Search for a pattern in numpy array

Question

Is there a simple way to find all relevant elements in NumPy array according to some pattern?

For example, consider the following array:

a = array(['zzzz', 'zzzd', 'zzdd', 'zddd', 'dddn', 'ddnz', 'dnzn', 'nznz',
       'znzn', 'nznd', 'zndd', 'nddd', 'ddnn', 'dnnn', 'nnnz', 'nnzn',
       'nznn', 'znnn', 'nnnn', 'nnnd', 'nndd', 'dddz', 'ddzn', 'dznn',
       'znnz', 'nnzz', 'nzzz', 'zzzn', 'zznn', 'dddd', 'dnnd'], dtype=object)

And I need to to find all combinations which contain '**dd'.

I basically need a function, which receives the array as input and returns a smaller array with all relevant elements:

>> b = func(a, pattern='**dd')
>> b = array(['zzdd', 'zddd', 'zndd', 'nddd', 'nndd', 'dddd'], dtype=object)

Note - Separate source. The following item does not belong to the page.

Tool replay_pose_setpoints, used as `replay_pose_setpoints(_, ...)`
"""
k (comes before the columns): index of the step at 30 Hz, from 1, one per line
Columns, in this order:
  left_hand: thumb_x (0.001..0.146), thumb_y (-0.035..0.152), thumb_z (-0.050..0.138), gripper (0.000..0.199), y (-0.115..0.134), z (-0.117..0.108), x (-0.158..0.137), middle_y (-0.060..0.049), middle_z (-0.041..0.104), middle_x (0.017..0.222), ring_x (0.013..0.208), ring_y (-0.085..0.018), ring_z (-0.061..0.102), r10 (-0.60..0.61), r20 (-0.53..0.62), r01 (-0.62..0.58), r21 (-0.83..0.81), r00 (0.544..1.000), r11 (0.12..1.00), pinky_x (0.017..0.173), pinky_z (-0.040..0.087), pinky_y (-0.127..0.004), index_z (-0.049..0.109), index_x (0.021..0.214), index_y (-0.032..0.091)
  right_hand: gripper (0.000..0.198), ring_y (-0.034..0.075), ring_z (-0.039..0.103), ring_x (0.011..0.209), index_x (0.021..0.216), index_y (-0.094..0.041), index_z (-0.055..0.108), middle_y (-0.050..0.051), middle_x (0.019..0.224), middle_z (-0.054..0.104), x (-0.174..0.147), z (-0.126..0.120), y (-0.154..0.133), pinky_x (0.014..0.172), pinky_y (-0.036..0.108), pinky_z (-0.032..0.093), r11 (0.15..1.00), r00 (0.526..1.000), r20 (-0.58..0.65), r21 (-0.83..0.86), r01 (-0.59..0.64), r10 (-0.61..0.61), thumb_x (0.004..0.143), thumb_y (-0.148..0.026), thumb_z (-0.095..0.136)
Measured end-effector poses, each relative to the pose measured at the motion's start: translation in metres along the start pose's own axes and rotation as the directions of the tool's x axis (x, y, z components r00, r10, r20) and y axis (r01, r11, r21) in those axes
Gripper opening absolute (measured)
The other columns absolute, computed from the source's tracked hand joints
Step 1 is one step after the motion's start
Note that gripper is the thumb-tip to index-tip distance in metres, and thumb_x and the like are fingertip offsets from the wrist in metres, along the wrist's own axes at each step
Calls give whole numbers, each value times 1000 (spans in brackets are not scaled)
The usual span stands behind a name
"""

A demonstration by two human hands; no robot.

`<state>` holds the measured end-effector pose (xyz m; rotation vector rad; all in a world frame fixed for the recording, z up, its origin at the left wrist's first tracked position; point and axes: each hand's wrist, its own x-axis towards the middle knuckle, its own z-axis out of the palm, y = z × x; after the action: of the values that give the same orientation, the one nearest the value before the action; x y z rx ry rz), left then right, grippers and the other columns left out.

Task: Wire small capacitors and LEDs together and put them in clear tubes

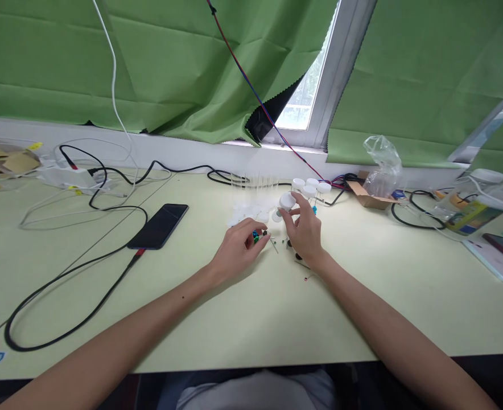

"**dd" isn't the regex you need. Maybe you mean wildcard? In which case fnmatch is your solution. But write "??dd" — Jean-François Fabre
– Jean-François Fabre ♦, Commented Jan 5, 2017 at 18:36
Aside: in many cases (not all, but probably most) when you're working with strings in numpy arrays you're generally better off working with a plain list -- even if you then convert back into an ndarray -- or a pandas.Series. Whenever you find yourself using dtype=object ndarrays you should ask yourself if you've taken a wrong turn. — DSM
– DSM, Commented Jan 5, 2017 at 18:56
@DSM, you are absolutely right about the usage of numpy arrays here. I'm working with Pandas data frames and one of my column contains various combinations of four letters. I simply extracted this one column just to demonstrate the problem I have at hand. — Arnold Klein
– Arnold Klein, Commented Jan 5, 2017 at 18:59
@Jean-François Fabre, you are right, I do need to use wildcard here. Thanks! — Arnold Klein
– Arnold Klein, Commented Jan 5, 2017 at 19:00
@ArnoldKlein: ah, there are simpler ways to do it in pandas, then. — DSM
– DSM, Commented Jan 5, 2017 at 19:04

DSM · Accepted Answer · 2017-01-05 19:04:25Z

9

Since it turns out you're actually working with pandas, there are simpler ways to do it at the Series level instead of just an ndarray, using the vectorized string operations:

In [32]: s = pd.Series(['zzzz', 'zzzd', 'zzdd', 'zddd', 'dddn', 'ddnz', 'dnzn', 'nznz',
    ...:        'znzn', 'nznd', 'zndd', 'nddd', 'ddnn', 'dnnn', 'nnnz', 'nnzn',
    ...:        'nznn', 'znnn', 'nnnn', 'nnnd', 'nndd', 'dddz', 'ddzn', 'dznn',
    ...:        'znnz', 'nnzz', 'nzzz', 'zzzn', 'zznn', 'dddd', 'dnnd'])

In [33]: s[s.str.endswith("dd")]
Out[33]: 
2     zzdd
3     zddd
10    zndd
11    nddd
20    nndd
29    dddd
dtype: object

which produces a Series, or if you really insist on an ndarray:

In [34]: s[s.str.endswith("dd")].values
Out[34]: array(['zzdd', 'zddd', 'zndd', 'nddd', 'nndd', 'dddd'], dtype=object)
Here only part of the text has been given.